ASSIGNMENT: What you give back should match the listing word for word.
......
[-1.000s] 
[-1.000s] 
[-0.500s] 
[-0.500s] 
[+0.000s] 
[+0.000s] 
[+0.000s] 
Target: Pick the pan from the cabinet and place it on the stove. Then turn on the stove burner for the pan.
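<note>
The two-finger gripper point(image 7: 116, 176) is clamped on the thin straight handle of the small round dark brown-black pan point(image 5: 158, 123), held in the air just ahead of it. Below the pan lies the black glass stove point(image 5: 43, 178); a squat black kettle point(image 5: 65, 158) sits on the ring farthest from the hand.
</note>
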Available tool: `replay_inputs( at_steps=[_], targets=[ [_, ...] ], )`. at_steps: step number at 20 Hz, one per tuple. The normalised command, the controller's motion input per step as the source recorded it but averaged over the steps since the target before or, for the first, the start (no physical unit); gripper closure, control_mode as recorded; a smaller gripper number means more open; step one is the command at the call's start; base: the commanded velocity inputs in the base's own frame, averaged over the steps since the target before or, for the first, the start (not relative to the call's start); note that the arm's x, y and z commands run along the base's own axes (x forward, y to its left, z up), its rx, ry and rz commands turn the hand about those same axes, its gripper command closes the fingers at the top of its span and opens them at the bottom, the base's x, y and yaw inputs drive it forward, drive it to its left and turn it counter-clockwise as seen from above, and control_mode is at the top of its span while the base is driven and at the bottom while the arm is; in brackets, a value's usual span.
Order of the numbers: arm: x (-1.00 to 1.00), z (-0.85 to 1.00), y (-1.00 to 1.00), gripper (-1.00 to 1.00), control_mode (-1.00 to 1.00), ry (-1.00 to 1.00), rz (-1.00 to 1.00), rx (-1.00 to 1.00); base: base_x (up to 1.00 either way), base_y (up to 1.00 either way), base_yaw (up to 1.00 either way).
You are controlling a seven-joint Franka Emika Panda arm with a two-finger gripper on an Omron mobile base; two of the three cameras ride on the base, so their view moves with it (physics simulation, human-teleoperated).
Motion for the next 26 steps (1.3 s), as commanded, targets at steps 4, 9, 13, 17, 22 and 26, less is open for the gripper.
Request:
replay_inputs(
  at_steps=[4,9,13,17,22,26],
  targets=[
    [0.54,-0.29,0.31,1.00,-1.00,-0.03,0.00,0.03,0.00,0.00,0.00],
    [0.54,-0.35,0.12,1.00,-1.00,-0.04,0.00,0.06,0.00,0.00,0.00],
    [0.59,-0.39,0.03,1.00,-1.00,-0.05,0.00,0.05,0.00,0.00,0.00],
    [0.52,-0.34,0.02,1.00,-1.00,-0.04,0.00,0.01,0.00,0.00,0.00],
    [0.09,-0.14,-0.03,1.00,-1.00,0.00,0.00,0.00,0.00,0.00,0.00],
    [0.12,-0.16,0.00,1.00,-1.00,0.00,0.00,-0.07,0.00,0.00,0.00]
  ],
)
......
FINISHED EXERCISE:
[-1.000s] 
[-1.000s] 
[-0.500s] 
[-0.500s] 
[+0.000s] 
[+0.000s] 
[+0.000s] 
Target: Pick the pan from the cabinet and place it on the stove. Then turn on the stove burner for the pan.
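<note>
The two-finger gripper point(image 7: 116, 176) is clamped on the thin straight handle of the small round dark brown-black pan point(image 5: 158, 123), held in the air just ahead of it. Below the pan lies the black glass stove point(image 5: 43, 178); a squat black kettle point(image 5: 65, 158) sits on the ring farthest from the hand.
</note>
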Available tool: `replay_inputs( at_steps=[_], targets=[ [_, ...] ], )`. at_steps: step number at 20 Hz, one per tuple. The normalised command, the controller's motion input per step as the source recorded it but averaged over the steps since the target before or, for the first, the start (no physical unit); gripper closure, control_mode as recorded; a smaller gripper number means more open; step one is the command at the call's start; base: the commanded velocity inputs in the base's own frame, averaged over the steps since the target before or, for the first, the start (not relative to the call's start); note that the arm's x, y and z commands run along the base's own axes (x forward, y to its left, z up), its rx, ry and rz commands turn the hand about those same axes, its gripper command closes the fingers at the top of its span and opens them at the bottom, the base's x, y and yaw inputs drive it forward, drive it to its left and turn it counter-clockwise as seen from above, and control_mode is at the top of its span while the base is driven and at the bottom while the arm is; in brackets, a value's usual span.
Order of the numbers: arm: x (-1.00 to 1.00), z (-0.85 to 1.00), y (-1.00 to 1.00), gripper (-1.00 to 1.00), control_mode (-1.00 to 1.00), ry (-1.00 to 1.00), rz (-1.00 to 1.00), rx (-1.00 to 1.00); base: base_x (up to 1.00 either way), base_y (up to 1.00 either way), base_yaw (up to 1.00 either way).
You are controlling a seven-joint Franka Emika Panda arm with a two-finger gripper on an Omron mobile base; two of the three cameras ride on the base, so their view moves with it (physics simulation, human-teleoperated).
Motion for the next 26 steps (1.3 s), as commanded, targets at steps 4, 9, 13, 17, 22 and 26, less is open for the gripper.
Request:
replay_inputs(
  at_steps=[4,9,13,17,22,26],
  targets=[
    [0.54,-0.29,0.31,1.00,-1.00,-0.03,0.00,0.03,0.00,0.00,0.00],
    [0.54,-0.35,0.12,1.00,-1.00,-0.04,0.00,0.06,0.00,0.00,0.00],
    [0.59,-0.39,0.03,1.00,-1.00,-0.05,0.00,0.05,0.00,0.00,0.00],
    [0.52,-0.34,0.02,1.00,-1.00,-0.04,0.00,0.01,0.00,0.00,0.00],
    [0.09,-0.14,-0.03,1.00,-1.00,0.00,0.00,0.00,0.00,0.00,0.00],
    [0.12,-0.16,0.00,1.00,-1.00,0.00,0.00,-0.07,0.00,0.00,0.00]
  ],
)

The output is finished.